Rocket’s client-first approach is central to everything they do. With customizable digital tools and expert guidance from skilled mortgage bankers, Rocket aims to match every client with the right product and the right support quickly, accurately, and securely.

With the advent of generative AI, Rocket recognized an opportunity to go further. Buying a home can still feel overwhelming. This led Rocket to ask: How can we offer the same trusted guidance our clients expect at any hour, on any channel? The result is Rocket AI Agent, a conversational AI assistant designed to transform how clients engage with Rocket’s digital properties. Built on Amazon Bedrock Agents, the Rocket AI Agent combines deep domain knowledge, personalized guidance, and the ability to perform meaningful actions on behalf of clients. Since its launch, it has become a central part of Rocket’s client experience. Clients who interact with Rocket AI Agent are three times more likely to close a loan compared to those who don’t.

Because it’s embedded directly into Rocket’s web and mobile services, it delivers support exactly when and where clients need it.
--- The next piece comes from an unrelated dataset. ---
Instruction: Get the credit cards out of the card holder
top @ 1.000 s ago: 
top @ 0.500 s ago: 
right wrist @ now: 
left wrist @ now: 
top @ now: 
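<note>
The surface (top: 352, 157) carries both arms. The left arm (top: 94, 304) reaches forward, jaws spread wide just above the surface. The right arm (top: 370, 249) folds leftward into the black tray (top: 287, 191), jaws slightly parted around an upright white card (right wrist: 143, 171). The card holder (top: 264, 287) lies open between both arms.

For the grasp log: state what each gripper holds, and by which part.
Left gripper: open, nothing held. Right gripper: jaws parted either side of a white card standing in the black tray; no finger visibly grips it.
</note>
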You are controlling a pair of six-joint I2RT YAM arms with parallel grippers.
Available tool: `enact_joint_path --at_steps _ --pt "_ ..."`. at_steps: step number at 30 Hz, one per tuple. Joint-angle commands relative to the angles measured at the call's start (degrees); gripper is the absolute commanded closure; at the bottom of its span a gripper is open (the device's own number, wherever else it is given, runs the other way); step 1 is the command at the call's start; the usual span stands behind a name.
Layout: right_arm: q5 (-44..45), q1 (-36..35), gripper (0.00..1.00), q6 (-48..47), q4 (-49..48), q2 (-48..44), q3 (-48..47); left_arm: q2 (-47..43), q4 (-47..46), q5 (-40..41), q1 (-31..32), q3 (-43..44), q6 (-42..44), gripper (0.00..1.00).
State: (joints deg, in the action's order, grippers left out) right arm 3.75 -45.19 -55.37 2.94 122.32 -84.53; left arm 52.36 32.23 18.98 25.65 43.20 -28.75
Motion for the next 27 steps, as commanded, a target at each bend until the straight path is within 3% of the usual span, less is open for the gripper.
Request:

This post explores how Rocket brought that vision to life using Amazon Bedrock Agents, powering a new era of AI-driven support that is consistently available, deeply personalized, and built to take action.

Introducing Rocket AI Agent: A personalized AI homeownership guide

Rocket AI Agent is now available across the majority of Rocket’s web pages and mobile apps. It’s helping clients during loan origination, in servicing, and even within Rocket’s third-party broker system (Rocket Pro), essentially meeting clients wherever they interact with Rocket digitally.The Rocket AI Agent is a purpose-built AI agent designed to do more than answer questions. It delivers real-time, personalized guidance and takes action when needed. It offers:

• 24/7, multilingual assistance through Rocket’s website and mobile services
• Contextual awareness. Rocket AI agent knows what page the client was viewing and tailors its responses based upon this context
• Real-time answers about mortgage options, rates, documents, and processes
• Guided self-service actions, such as filling out preapproval forms or scheduling payments
• Personalized experiences using Rocket’s proprietary data and user context
• Seamless transitions to Rocket Mortgage bankers when human support is needed

Whether someone wants to know why their escrow changed or how to qualify for a refinance, Rocket AI Agent is designed to respond with clarity, confidence, and action.

Amazon Bedrock Agents

Amazon Bedrock Agents is a fully managed, cloud-based capability that customers use to quickly build, test, and scale agentic AI applications on Amazon Web Services (AWS). With built-in integrations and security, customers like Rocket use Amazon Bedrock Agents to accelerate from proof-of-concept to production securely and reliably. These agents extend foundation models (FMs) using the Reasoning and acting (ReAct) framework, allowing them to interpret user intent, plan and execute tasks, and integrate seamlessly with enterprise data and APIs much like a skilled digital assistant.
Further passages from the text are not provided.